Когда моё тело внезапно охватила дрожь от усталости, руки соскользнули с перил, и я ударилась подбородком о покрытый корочкой соли метал.
- Ой, - пробормотала я сонно, прежде чем зевая, снова выпрямились и посмотрела в сторону кабины. Рыбак, к которому меня отвёл Морфий и которого поприветствовал коротким кивком, показался мне с самой первой секунды не совсем образцовым. Ни один Мар не осмелится приехать на этот остров, сказал Морфий. Остров - это его ревир. Но Колин приезжал к нему, даже три раза. Папа тоже ездил на Санторини, в частности, чтобы научить Морфия звонить по телефону (представляя себе эту сцену, я печально улыбнулась), а мой отец был в конце концов полукровкой.

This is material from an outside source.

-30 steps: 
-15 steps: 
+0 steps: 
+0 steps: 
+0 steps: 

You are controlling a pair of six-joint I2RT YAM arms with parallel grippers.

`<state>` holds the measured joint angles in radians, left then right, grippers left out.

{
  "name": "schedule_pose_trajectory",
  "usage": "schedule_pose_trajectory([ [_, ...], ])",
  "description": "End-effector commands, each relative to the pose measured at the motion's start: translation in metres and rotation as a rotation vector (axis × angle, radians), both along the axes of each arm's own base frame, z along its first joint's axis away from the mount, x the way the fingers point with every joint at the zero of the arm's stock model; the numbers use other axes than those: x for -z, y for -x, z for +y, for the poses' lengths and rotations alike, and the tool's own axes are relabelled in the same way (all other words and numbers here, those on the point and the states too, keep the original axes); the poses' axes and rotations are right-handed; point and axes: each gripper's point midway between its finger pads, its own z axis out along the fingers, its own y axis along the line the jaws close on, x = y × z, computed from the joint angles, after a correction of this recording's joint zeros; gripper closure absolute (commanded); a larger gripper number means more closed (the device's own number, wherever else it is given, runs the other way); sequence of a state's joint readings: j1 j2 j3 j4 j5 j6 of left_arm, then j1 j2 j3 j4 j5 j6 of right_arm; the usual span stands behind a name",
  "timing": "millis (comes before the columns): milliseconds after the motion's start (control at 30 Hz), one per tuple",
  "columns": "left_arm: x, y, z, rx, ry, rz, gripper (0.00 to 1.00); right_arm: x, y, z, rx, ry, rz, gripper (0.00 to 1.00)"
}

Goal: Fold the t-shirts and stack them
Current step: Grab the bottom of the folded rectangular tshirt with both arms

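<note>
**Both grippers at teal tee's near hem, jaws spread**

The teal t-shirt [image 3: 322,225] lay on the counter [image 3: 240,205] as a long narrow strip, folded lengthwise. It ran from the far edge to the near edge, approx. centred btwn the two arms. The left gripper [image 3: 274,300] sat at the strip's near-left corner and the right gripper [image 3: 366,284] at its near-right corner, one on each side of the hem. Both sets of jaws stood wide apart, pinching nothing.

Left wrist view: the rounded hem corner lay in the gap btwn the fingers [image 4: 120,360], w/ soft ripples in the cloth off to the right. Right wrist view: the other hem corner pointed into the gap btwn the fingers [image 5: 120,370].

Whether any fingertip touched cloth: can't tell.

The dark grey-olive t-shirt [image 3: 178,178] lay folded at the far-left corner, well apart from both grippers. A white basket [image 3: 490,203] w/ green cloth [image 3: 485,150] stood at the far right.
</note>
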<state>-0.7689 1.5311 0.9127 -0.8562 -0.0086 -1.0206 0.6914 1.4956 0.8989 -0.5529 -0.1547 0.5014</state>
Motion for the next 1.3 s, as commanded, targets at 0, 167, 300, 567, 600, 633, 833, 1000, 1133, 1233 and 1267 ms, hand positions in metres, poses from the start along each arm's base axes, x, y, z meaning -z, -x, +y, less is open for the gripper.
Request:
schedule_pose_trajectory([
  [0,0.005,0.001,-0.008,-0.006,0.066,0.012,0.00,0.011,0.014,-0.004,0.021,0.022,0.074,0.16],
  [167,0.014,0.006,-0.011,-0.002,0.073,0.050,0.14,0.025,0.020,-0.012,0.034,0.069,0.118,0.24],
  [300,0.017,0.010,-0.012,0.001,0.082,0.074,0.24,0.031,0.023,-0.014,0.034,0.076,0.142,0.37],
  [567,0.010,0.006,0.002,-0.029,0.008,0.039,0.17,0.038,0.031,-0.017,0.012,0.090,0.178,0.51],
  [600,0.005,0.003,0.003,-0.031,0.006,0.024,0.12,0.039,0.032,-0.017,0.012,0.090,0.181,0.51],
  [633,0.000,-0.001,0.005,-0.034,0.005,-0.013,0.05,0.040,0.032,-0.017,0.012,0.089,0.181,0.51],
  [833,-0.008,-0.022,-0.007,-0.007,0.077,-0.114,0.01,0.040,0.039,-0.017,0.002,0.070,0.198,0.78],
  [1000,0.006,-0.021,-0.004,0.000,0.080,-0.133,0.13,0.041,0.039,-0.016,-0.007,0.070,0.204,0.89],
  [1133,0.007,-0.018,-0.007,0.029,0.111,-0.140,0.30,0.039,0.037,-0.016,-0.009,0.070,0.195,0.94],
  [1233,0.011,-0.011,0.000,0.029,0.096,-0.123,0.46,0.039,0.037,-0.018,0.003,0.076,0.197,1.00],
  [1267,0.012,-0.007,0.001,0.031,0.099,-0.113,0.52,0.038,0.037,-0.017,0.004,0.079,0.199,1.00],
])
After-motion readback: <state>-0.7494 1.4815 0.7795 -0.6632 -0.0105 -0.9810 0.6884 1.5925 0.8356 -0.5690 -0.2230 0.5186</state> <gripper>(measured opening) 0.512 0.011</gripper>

Рыбак до сих пор не сказал ни слова, он упрямо направил свои коричневые, как у оленя глаза, над которыми выгибались густые, мохнатые брови, на горизонт. Но я заметила его неловкость в обращении с современной техникой. Только недавно он выключил радиоприёмник, потому что тот неконтролируемо трещал и шипел, а радар на бортовом компьютере не показывал никакой карты, а только бело-серые помехи. Ничего больше не работало. Но мужчина не нуждался во всём этом, свой компас он держал в голове, потому что знал это море так хорошо, как никогда бы не смог узнать электрический прибор, и ощущал корабли прежде, чем смог бы увидеть их на радаре - потому что чуял мечты команды. Должно быть это Мар. Морфий и он мирно общались друг с другом, в тихом, меланхоличном согласии. Может быть Морфий называл Марами только тех своих сородичей, кто придавался хищению с бессовестной жадностью, а не многих других считал людьми?
Снова я начала зевать; усталость так быстро навалилась, что я не успела закрыть рот рукой. Бесцеремонно я обнажила зубы. Мысли стали медленными, а веки тяжёлыми, так что я легла прямо там, где стояла на качающиеся доски корабля, тело под солнцем, голова в тени, сумка в качестве подушки под головой.